═══ Raw data ═══

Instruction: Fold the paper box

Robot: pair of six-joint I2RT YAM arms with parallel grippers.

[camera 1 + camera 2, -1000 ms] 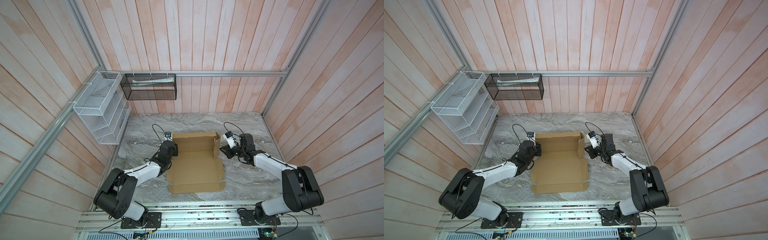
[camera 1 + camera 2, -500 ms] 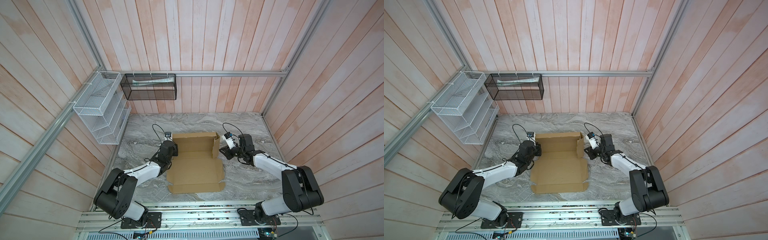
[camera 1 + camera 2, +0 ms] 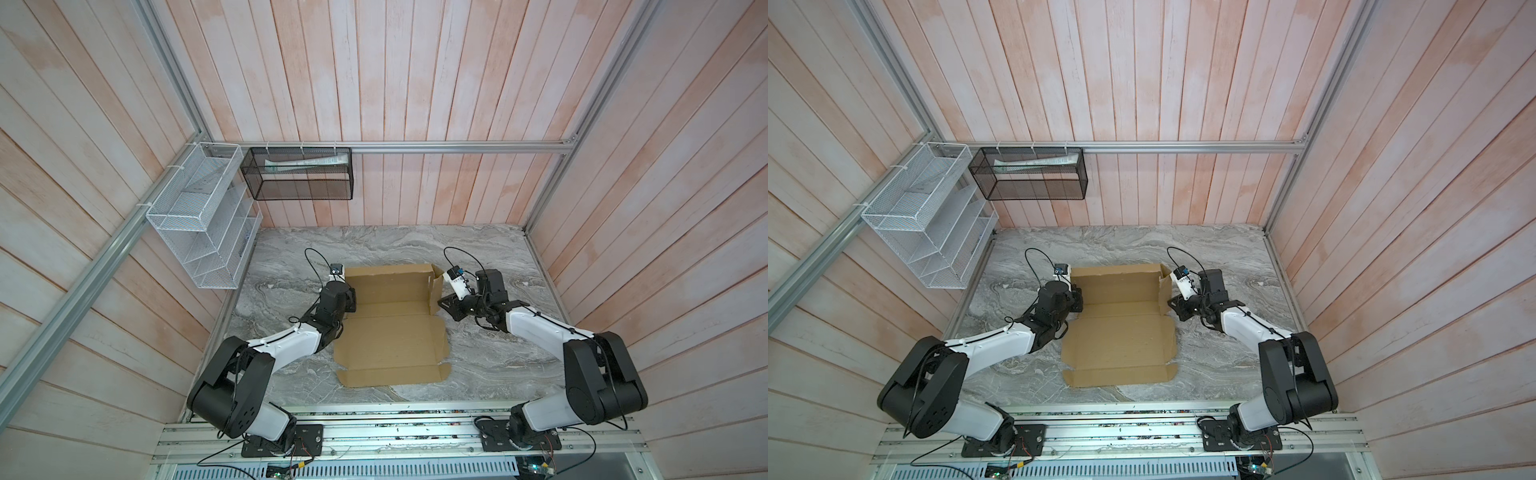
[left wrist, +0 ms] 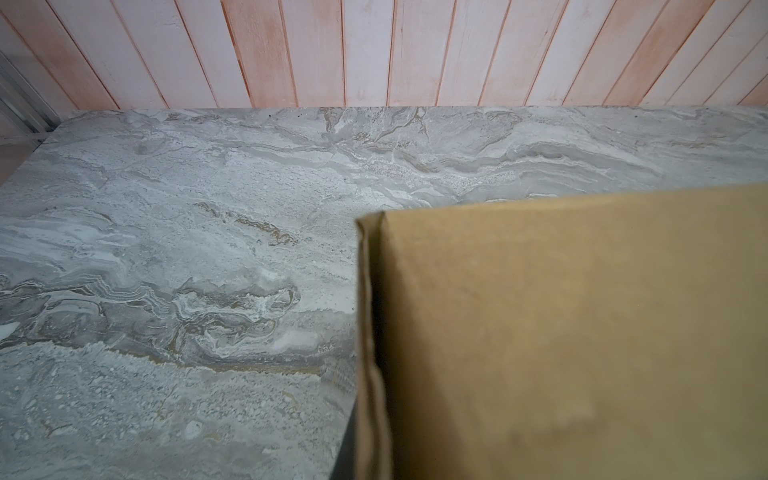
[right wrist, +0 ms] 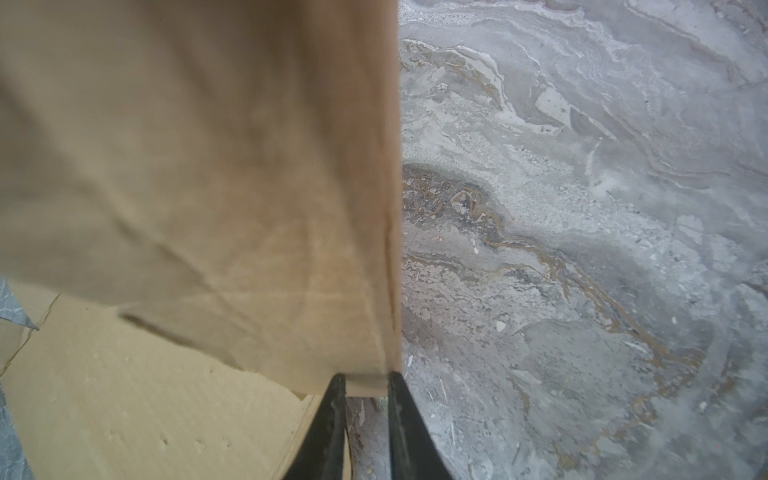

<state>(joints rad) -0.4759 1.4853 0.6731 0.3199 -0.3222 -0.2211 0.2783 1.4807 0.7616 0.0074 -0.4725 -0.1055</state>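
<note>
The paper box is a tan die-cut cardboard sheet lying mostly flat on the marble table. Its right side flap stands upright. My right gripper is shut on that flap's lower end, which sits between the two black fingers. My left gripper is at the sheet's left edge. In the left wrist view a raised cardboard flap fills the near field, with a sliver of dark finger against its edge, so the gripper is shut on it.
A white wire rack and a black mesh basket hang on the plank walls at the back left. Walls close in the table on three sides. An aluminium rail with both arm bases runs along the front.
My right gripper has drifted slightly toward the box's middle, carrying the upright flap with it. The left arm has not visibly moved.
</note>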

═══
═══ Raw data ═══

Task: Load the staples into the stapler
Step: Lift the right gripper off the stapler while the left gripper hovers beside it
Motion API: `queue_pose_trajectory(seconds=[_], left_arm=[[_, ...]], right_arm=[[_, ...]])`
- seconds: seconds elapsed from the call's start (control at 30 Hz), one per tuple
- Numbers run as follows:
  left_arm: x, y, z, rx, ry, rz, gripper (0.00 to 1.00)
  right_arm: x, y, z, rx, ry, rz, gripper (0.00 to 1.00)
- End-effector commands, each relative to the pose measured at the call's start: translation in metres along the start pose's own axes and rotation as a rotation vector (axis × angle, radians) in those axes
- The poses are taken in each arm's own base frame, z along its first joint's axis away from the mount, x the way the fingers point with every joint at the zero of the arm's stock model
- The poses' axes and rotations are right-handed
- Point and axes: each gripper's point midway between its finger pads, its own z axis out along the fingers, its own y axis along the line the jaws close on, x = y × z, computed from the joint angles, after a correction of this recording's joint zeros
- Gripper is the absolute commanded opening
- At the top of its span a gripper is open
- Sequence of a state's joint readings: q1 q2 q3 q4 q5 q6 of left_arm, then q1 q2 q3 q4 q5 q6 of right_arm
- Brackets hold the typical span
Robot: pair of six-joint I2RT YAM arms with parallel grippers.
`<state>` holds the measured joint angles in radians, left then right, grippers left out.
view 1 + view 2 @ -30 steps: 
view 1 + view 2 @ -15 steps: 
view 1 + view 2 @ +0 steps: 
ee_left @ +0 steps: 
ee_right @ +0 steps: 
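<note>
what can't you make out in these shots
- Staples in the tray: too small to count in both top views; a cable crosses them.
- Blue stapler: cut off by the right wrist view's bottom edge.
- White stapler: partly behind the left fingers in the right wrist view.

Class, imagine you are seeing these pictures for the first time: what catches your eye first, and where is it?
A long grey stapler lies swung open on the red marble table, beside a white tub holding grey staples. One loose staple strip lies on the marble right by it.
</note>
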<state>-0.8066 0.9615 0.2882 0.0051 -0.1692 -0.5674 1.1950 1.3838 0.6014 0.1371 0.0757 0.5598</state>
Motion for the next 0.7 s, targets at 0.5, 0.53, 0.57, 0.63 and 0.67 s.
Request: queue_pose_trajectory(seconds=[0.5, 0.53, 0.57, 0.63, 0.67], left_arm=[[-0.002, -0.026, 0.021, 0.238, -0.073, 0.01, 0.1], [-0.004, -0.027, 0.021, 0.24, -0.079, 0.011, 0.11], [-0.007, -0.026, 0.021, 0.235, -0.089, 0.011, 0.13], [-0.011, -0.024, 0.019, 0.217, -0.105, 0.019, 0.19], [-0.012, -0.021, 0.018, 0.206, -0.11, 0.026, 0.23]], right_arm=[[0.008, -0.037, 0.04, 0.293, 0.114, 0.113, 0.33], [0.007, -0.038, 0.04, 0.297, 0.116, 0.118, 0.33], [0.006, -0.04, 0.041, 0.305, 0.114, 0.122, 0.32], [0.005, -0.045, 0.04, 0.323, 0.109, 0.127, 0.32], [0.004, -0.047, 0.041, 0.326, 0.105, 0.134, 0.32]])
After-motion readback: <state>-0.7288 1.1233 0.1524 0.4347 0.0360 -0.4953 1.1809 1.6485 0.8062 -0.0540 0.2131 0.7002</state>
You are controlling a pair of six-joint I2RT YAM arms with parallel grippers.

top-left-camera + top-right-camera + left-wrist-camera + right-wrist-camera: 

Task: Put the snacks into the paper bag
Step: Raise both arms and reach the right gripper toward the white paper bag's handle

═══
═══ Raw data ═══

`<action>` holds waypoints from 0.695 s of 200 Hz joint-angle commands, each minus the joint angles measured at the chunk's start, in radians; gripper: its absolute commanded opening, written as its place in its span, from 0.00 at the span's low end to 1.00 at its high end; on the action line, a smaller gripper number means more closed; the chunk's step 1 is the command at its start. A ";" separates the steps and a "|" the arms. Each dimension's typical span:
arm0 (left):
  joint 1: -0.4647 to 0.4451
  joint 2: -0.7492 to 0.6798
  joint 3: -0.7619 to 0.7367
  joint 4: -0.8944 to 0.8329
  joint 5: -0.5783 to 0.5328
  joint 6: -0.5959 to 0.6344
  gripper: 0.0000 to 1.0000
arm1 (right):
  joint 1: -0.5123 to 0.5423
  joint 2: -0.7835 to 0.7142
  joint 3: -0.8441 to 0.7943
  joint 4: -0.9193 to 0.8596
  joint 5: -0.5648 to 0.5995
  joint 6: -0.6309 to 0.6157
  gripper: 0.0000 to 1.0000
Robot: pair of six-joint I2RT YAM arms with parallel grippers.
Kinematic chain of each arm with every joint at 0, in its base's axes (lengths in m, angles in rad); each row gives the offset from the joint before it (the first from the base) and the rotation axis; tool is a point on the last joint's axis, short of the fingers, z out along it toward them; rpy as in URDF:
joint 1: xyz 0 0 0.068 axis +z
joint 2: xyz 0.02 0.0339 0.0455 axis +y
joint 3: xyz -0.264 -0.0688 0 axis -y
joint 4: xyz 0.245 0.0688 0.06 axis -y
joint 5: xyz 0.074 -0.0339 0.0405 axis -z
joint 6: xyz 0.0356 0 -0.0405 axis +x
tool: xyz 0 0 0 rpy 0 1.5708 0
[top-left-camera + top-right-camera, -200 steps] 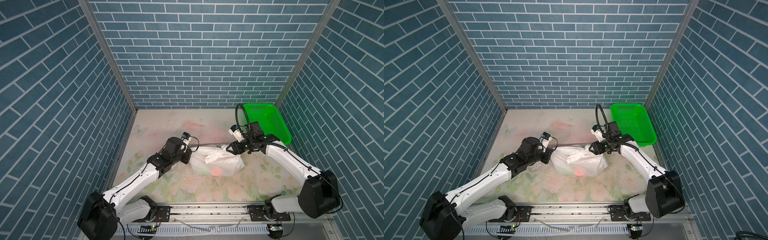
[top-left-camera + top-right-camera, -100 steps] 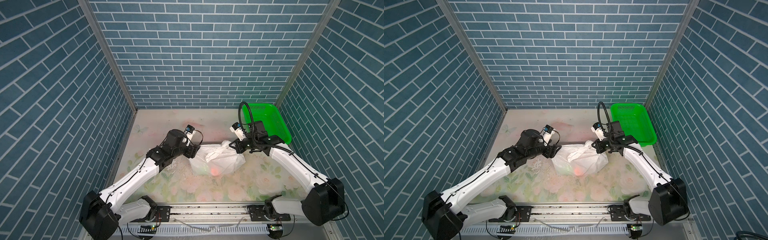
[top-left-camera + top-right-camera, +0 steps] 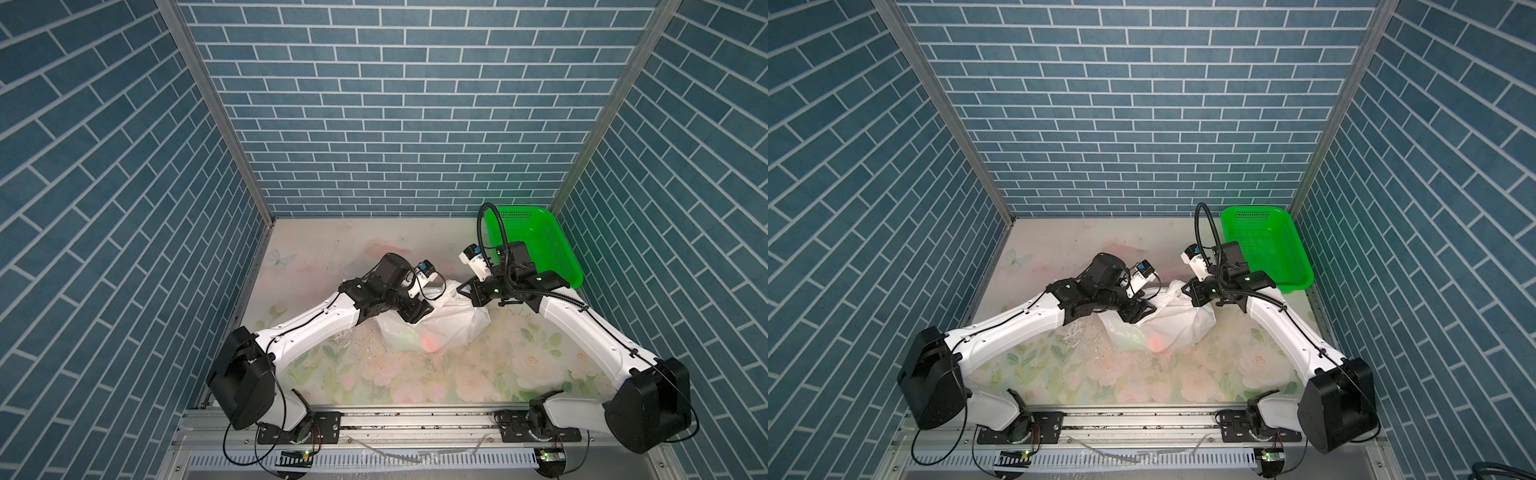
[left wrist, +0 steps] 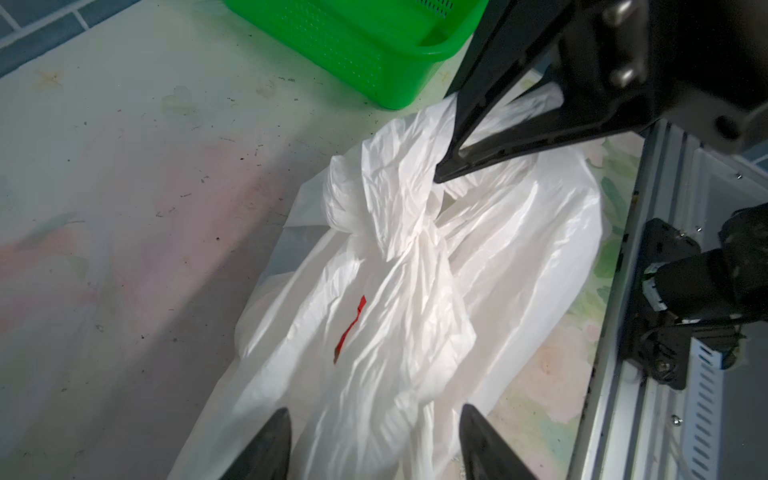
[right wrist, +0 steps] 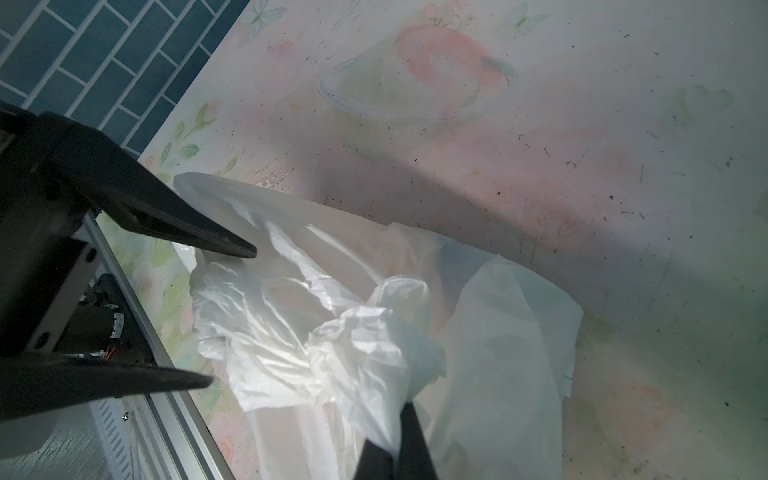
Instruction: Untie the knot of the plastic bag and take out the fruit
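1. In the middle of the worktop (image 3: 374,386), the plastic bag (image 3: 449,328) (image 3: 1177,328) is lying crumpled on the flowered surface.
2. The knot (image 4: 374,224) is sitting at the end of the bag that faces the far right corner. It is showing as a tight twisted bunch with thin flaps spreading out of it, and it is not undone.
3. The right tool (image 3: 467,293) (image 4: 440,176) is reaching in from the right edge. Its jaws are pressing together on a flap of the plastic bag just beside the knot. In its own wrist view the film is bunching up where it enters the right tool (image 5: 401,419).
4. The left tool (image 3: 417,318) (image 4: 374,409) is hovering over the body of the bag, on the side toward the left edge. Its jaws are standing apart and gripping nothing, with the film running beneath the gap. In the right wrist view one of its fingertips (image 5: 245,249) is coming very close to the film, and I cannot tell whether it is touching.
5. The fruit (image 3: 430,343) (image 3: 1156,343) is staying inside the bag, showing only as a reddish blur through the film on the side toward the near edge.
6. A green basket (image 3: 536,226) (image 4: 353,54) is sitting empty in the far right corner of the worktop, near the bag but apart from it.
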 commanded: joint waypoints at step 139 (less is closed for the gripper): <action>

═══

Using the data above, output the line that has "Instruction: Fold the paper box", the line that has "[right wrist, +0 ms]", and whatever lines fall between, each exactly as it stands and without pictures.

Task response -
Instruction: Fold the paper box

Robot: pair of six-joint I2RT YAM arms with parallel grippers.

[camera 1 + camera 2, -1000 ms] 
[camera 1 + camera 2, -500 ms] 
[camera 1 + camera 2, +0 ms] 
[left wrist, +0 ms] 
[right wrist, +0 ms] 

This concludes the response.